Why, no, my friends, it is not any of those horrible things. It’s a NEW horrible thing, one I’ve never heard of before:
It’s an apology letter that parents are giving their kids from Santa—because they can’t find the hot new toy their kids want for Christmas.
Yeah, that’s right. Parents are printing letters to give their kids from Santa explaining why they won’t find their heart’s desire under the Christmas tree even though they’ve been good little boys and girls.
Excuse me while I go BARF. While I’m off puking, please read exhibit A:
Looking for a Hatchimal for your little one for Christmas. Keep this letter from Santa handy just in case!

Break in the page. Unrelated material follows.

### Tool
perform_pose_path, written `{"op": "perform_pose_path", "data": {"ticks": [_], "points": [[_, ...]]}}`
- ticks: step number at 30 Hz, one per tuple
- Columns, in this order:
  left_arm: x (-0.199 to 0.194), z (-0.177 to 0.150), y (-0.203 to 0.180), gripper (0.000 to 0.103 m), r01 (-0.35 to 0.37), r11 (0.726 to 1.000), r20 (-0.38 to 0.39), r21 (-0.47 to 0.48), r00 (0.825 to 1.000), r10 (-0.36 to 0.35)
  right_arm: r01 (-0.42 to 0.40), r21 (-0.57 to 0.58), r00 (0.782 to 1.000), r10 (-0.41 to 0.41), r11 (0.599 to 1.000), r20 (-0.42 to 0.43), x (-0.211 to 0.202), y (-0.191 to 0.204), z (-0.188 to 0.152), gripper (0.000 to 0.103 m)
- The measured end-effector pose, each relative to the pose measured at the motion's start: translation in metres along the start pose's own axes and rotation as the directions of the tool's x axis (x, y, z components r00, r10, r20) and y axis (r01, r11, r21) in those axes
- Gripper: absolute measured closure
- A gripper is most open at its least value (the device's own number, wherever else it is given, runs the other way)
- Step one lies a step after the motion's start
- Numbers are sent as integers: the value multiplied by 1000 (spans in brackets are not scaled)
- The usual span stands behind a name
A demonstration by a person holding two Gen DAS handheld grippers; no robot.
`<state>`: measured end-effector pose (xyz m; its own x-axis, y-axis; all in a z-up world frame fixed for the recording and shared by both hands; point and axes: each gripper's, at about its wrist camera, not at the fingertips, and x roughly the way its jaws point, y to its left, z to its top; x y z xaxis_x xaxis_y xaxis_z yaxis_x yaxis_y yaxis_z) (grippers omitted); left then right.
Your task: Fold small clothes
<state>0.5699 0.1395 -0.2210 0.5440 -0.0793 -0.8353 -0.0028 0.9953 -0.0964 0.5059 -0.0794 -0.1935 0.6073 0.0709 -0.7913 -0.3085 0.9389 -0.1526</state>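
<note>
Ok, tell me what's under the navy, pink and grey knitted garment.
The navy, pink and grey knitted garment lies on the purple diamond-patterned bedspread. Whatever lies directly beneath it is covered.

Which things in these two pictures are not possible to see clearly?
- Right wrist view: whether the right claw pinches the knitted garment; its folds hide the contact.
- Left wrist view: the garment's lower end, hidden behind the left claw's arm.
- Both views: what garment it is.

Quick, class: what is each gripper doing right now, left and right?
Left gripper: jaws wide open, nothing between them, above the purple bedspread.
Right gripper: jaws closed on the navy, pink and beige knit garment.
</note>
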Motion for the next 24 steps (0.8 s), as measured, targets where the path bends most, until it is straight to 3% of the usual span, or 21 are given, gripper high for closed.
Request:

Ooh, this one’s a little dicey, parents. What if you can’t get a Hatchimal in January?? You’re gonna have to write ANOTHER Santa letter! One lie leads to another…how long will your little Snowflake buy this ruse? Better try THIS one instead:
Struggling to get a Hatchimal?
Santa has just released this very important official message….show the kids 👍
At least this giant lie doesn’t require you to make up another one, while still reassuring your little Snowflake that they can request something in the Hatchimal’s place because if they can’t get the Hatchimal they DESERVE by virtue of their existence, they should still be eligible for a super amazing replacement present.
Now that I’ve choked back my nausea, let me implore you, parents: please don’t make excuses for Santa. If you are SO afraid of upsetting your children, of them having any disappointments in life, that you’ll stage an elaborate ruse to shelter their tender feelings? YOU’RE DOING IT WRONG! If you’re delivering an apology letter from Santa to avoid a Christmas-morning meltdown, chances are you ALREADY have a problem with an entitled child, and it’s time to nip that stuff IN THE BUD.

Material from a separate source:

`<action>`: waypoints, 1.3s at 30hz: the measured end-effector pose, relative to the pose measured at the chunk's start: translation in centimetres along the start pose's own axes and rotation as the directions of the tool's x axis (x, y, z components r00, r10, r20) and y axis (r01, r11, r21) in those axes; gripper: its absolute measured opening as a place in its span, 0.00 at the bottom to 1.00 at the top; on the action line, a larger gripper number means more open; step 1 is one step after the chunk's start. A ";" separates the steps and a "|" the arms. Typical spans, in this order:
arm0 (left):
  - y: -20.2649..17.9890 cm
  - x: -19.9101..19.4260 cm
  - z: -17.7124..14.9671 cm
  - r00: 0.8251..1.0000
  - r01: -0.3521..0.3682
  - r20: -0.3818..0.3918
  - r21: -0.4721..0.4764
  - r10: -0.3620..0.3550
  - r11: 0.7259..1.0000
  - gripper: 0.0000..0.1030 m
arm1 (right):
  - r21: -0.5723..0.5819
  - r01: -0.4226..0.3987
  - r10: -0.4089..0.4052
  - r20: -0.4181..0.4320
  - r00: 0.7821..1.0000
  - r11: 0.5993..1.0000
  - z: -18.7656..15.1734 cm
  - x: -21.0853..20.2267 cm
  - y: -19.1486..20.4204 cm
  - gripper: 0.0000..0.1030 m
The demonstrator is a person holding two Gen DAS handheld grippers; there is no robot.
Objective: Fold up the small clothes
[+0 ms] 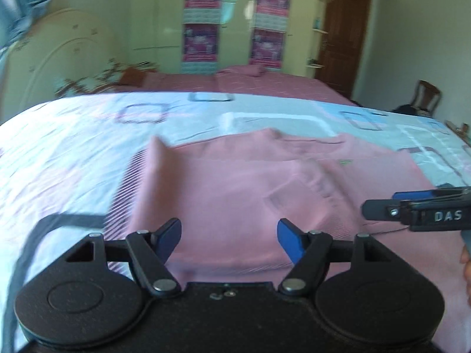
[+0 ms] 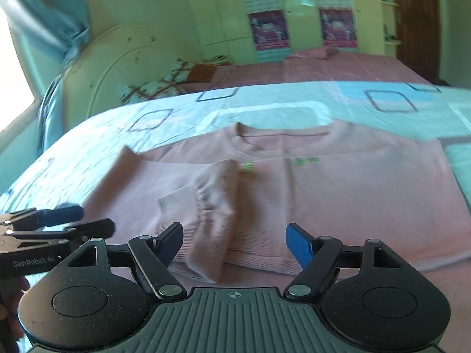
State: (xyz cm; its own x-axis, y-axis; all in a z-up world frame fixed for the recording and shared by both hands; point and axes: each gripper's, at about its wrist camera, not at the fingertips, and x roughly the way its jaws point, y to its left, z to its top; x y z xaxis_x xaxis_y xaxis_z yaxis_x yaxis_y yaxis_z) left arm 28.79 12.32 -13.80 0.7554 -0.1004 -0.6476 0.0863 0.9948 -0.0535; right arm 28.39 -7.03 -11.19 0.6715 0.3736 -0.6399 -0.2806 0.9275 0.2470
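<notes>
**Pink sweatshirt spread on the bed, one sleeve folded in, both tools empty**

The pink sweatshirt (image 2: 323,182) lies flat on the patterned bedsheet (image 2: 182,108), neckline toward 12 o'clock and ribbed hem toward 6 o'clock. One sleeve (image 2: 215,206) is folded across the chest, its cuff reaching down to the hem; in the left wrist view the same garment (image 1: 235,194) shows a raised fold at its 10 o'clock corner. Small green marks sit on the chest just below the collar.

The right hand-held gripper (image 2: 235,245) hangs over the hem with its blue-padded fingers wide apart and nothing between them; the folded sleeve lies directly ahead of it. The left hand-held gripper (image 1: 229,239) is likewise spread wide and empty, above the hem edge of the sweatshirt. Each tool appears in the other's view: the right one enters at 3 o'clock (image 1: 379,209) in the left camera, and the left one sits at 9 o'clock (image 2: 76,220) in the right camera, close beside its neighbour.

Beyond the sheet, at 12 o'clock, lie a pink bedspread (image 2: 338,67) and a floral pillow (image 2: 164,85). A cream headboard (image 2: 117,58) stands at 10 o'clock, a blue curtain (image 2: 50,8) above it. Posters (image 2: 268,29) hang on the wardrobe doors, a brown door (image 1: 341,29) stands at 1 o'clock, and a wooden chair (image 1: 424,97) at 2 o'clock.
</notes>
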 end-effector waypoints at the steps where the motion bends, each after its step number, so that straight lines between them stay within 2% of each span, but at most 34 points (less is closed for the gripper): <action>1: 1.0 -0.1 -0.5 1.000 -0.029 -0.013 -0.015 0.028 0.999 0.68 | -0.026 -0.005 0.005 -0.006 1.000 1.000 -0.1 0.4 0.8 0.74; 4: 3.2 -0.1 -1.8 0.996 -0.081 -0.049 -0.046 0.079 0.996 0.66 | -0.104 -0.021 0.019 -0.028 0.999 0.994 -0.6 1.6 2.9 0.73; 7: 4.0 0.2 -2.8 0.993 -0.104 -0.065 -0.040 0.101 0.994 0.65 | -0.191 -0.023 0.016 -0.041 0.999 0.981 -1.3 3.0 4.9 0.73; 8: 4.1 0.4 -3.0 0.992 -0.111 -0.067 -0.034 0.109 0.993 0.63 | -0.218 -0.015 0.006 -0.046 0.999 0.976 -1.5 3.6 5.4 0.68; 9: 4.2 0.7 -3.1 0.991 -0.115 -0.070 -0.036 0.113 0.993 0.62 | -0.241 -0.009 -0.004 -0.053 0.999 0.970 -1.7 4.2 5.7 0.56; 10: 4.2 0.9 -3.2 0.991 -0.113 -0.072 -0.044 0.110 0.993 0.60 | -0.254 -0.001 -0.016 -0.063 0.998 0.967 -1.8 4.8 5.8 0.51; 13: 4.0 1.6 -3.0 0.993 -0.110 -0.054 -0.053 0.107 0.993 0.59 | -0.257 0.010 -0.033 -0.085 0.996 0.966 -2.1 6.0 5.5 0.50; 14: 3.9 1.9 -2.9 0.992 -0.115 -0.048 -0.046 0.113 0.992 0.57 | -0.254 0.010 -0.032 -0.083 0.996 0.967 -2.0 6.1 5.5 0.43; 15: 3.7 2.3 -2.8 0.992 -0.121 -0.042 -0.039 0.120 0.992 0.56 | -0.245 0.008 -0.029 -0.083 0.996 0.969 -2.0 6.1 5.3 0.27; 17: 3.5 2.9 -2.5 0.990 -0.135 -0.034 -0.032 0.134 0.990 0.50 | -0.193 -0.003 -0.012 -0.078 0.997 0.981 -1.3 5.7 4.6 0.16; 19: 3.4 3.3 -2.3 0.990 -0.142 -0.030 -0.039 0.141 0.989 0.50 | -0.108 -0.012 0.007 -0.047 0.999 0.994 -0.2 4.5 3.1 0.14; 23: 3.5 3.6 -1.9 0.988 -0.153 -0.023 -0.045 0.152 0.987 0.50 | 0.020 0.028 -0.028 0.034 0.999 0.999 2.3 1.7 -0.6 0.14; 26: 3.3 3.7 -1.8 0.988 -0.154 -0.022 -0.049 0.153 0.987 0.47 | 0.103 0.069 -0.074 0.043 0.996 0.992 3.3 0.7 -4.0 0.14; 28: 3.1 3.7 -1.9 0.988 -0.152 -0.020 -0.040 0.151 0.988 0.47 | 0.133 0.128 -0.131 0.015 0.991 0.983 3.1 0.8 -6.0 0.14; 30: 2.8 3.7 -2.1 0.989 -0.148 -0.014 -0.023 0.148 0.989 0.42 | 0.207 0.114 -0.104 -0.060 0.993 0.972 2.4 1.4 -8.2 0.15; 31: 2.6 3.7 -2.2 0.989 -0.145 -0.009 -0.015 0.145 0.989 0.37 | 0.242 0.108 -0.094 -0.071 0.993 0.964 2.0 1.4 -9.0 0.15; 32: 2.4 3.6 -2.2 0.990 -0.144 -0.004 -0.009 0.144 0.990 0.30 | 0.277 0.104 -0.089 -0.065 0.994 0.955 1.7 1.1 -9.7 0.26; 33: 2.3 3.6 -2.2 0.990 -0.142 -0.001 -0.004 0.142 0.990 0.27 | 0.309 0.110 -0.097 -0.057 0.994 0.945 1.5 0.7 -10.2 0.49; 35: 2.2 3.5 -2.2 0.989 -0.150 0.006 0.000 0.150 0.989 0.22 | 0.351 0.116 -0.117 -0.019 0.993 0.929 1.2 -0.3 -11.1 0.68; 39: 2.5 3.3 -2.1 0.989 -0.146 0.026 -0.045 0.147 0.988 0.12 | 0.358 0.133 -0.149 0.017 0.989 0.924 1.1 -2.1 -12.2 0.67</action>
State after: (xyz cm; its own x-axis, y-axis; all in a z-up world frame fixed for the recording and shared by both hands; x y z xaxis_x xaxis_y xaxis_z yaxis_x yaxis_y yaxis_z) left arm 30.14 14.52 -17.63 0.7764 0.0467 -0.6286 -0.0541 0.9985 0.0074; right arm 31.18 -19.15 -12.10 0.7177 0.2310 -0.6569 0.0761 0.9117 0.4038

As a parent who is raising her own little Snowflakes to follow Christ, I find myself constantly battling entitlement. My kids have served alongside me as we’ve helped kids their age who live in dire need, who don’t have their basic needs like food and shoes guaranteed to them. They’ve seen and acknowledged that they should be SO thankful for all that they have…and they still struggle. And honestly, so do I. So why should we make it even HARDER for them to fight this natural tendency toward SELF by providing a silly reason why they can’t get everything they want? It cannot be a win, it simply can’t.
Instead of making an excuse for why your kids won’t receive that gift they long for, try telling them that they can’t get EVERYTHING they want in life. If you start down the slippery slope of Santa-splaining, your kids are going to expect all their earthly desires to magically appear just because they want them—and if not, they’re going to expect A DARN GOOD REASON why their obviously valid GIMMES aren’t being met. YES, it’s realistic for parents to want to give their kids things that make them happy, but there’s NO reason to make them think they’re entitled to those things. Today it’s a Hatchimal, but tomorrow it may be an age-inappropriate smartphone or a video gaming system you simply cannot afford. What are you going to do THEN?

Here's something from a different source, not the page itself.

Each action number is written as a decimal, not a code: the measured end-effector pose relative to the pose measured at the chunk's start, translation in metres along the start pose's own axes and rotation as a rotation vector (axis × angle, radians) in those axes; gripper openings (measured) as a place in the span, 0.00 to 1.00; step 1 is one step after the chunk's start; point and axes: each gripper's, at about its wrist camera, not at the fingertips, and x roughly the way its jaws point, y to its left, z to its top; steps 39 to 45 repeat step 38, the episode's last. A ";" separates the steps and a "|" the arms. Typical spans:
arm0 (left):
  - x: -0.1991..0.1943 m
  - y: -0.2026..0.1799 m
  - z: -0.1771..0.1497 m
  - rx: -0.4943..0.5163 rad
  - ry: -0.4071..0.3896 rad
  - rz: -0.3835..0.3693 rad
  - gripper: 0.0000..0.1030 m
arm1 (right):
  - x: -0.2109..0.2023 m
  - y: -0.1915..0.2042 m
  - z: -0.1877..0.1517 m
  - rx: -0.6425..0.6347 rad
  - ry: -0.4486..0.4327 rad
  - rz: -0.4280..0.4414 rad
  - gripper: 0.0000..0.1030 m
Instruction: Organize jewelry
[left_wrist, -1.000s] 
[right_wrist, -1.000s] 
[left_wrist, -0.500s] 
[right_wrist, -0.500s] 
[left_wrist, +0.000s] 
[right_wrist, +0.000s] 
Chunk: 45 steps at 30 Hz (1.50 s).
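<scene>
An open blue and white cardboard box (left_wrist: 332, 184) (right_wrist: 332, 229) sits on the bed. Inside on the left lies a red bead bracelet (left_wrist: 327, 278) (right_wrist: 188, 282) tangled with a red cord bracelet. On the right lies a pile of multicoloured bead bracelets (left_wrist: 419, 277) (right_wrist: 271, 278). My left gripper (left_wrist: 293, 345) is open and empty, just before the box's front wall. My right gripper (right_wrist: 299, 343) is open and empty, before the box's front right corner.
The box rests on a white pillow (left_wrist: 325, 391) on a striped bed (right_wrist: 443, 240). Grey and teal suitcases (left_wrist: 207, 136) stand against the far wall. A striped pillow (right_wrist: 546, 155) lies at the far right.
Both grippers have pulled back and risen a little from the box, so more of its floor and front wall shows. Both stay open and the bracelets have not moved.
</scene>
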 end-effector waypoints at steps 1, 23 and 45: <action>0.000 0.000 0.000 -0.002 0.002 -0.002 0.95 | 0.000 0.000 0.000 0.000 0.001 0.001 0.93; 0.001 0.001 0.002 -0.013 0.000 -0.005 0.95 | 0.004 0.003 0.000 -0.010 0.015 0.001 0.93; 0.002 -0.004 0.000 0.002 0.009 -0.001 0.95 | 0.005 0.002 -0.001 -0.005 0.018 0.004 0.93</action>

Moms and dads, entitled kids are going to turn into entitled adults who fall flat on their faces when they are faced with the very normal unfairness of life. The earlier they learn that you (and Santa) aren’t a desire-delivery service, and that things you REALLY want are worth WORKING for, the better.
So throw that letter from Santa in the trash and give that kid a chore chart in their stocking. Along with, you know, whatever else YOU think is an appropriate Christmas gift.